By default, if you don’t specify the parameter index in the find method, the Document attribute text will be used for search. If you want to use a specific tags field, make sure to specify it with parameter index:

results = da.find('cheap', index='price')

Config#

The following configs can be set:

Name

Description

Default

hosts

Hostname of the Elasticsearch server

http://localhost:9200

es_config

Other ES configs in a Dict and pass to Elasticsearch client constructor, e.g. cloud_id, api_key

None

index_name

Elasticsearch index name; the class name of Elasticsearch index object to set this DocumentArray

None

n_dim

Dimensionality of the embeddings

None

distance

Similarity metric in Elasticsearch

cosine

ef_construction

The size of the dynamic list for the nearest neighbors.

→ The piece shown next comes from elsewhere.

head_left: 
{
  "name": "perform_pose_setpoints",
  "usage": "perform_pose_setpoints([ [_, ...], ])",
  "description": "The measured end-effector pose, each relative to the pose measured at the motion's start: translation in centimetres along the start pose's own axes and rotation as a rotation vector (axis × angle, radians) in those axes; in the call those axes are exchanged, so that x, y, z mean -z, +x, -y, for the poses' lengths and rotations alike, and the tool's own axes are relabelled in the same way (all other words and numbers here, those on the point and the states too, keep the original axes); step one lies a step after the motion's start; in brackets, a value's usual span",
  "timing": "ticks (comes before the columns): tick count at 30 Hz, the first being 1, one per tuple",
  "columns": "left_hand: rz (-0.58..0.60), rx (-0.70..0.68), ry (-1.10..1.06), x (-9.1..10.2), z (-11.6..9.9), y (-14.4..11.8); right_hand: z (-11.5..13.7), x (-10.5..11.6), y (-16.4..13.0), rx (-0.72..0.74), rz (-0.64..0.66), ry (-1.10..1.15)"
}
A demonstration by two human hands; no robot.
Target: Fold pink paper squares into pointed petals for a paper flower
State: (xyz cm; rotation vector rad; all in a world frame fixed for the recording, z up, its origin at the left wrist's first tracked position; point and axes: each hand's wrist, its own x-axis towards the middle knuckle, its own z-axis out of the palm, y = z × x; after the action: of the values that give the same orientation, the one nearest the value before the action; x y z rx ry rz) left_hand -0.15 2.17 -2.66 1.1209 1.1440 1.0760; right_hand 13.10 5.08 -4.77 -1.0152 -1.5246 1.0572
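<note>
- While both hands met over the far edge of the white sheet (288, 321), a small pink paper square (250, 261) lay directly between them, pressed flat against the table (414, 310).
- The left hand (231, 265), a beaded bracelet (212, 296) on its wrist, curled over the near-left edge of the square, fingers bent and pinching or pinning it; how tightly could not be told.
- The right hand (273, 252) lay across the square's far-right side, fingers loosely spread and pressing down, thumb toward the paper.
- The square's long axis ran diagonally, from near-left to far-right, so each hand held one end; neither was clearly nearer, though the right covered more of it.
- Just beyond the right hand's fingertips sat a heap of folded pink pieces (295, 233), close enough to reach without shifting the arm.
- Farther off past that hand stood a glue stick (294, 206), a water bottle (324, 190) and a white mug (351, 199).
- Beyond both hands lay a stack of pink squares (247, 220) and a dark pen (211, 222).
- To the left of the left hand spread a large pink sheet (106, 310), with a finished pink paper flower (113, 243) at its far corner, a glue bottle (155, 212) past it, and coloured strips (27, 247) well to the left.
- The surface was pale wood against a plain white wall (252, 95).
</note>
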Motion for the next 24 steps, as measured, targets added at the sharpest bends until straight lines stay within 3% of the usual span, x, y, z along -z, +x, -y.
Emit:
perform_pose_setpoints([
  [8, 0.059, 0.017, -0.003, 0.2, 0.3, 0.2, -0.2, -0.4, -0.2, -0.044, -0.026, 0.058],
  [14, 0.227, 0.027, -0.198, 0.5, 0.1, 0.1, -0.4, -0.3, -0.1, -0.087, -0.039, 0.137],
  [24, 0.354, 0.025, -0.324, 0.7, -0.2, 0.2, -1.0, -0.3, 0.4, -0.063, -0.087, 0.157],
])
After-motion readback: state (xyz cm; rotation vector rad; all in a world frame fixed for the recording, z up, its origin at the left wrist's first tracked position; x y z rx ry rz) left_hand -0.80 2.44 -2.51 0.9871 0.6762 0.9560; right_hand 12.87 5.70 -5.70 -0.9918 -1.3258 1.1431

None, defaults to the default value in ElasticSearch*

m

Similarity metric in Elasticsearch

None, defaults to the default value in ElasticSearch*

index_text

Boolean flag indicating whether to index .text or not

False

tag_indices

List of tags to index

False

batch_size

Batch size used to handle storage refreshes/updates

64

list_like

Controls if ordering of Documents is persisted in the Database. Disabling this breaks list-like features, but can improve performance.

True

root_id

Boolean flag indicating whether to store root_id in the tags of chunk level Documents

True

Tip

You can read more about HNSW parameters and their default values here

Tip

Note that it is plural hosts not host, to comply with Elasticsearch client’s interface.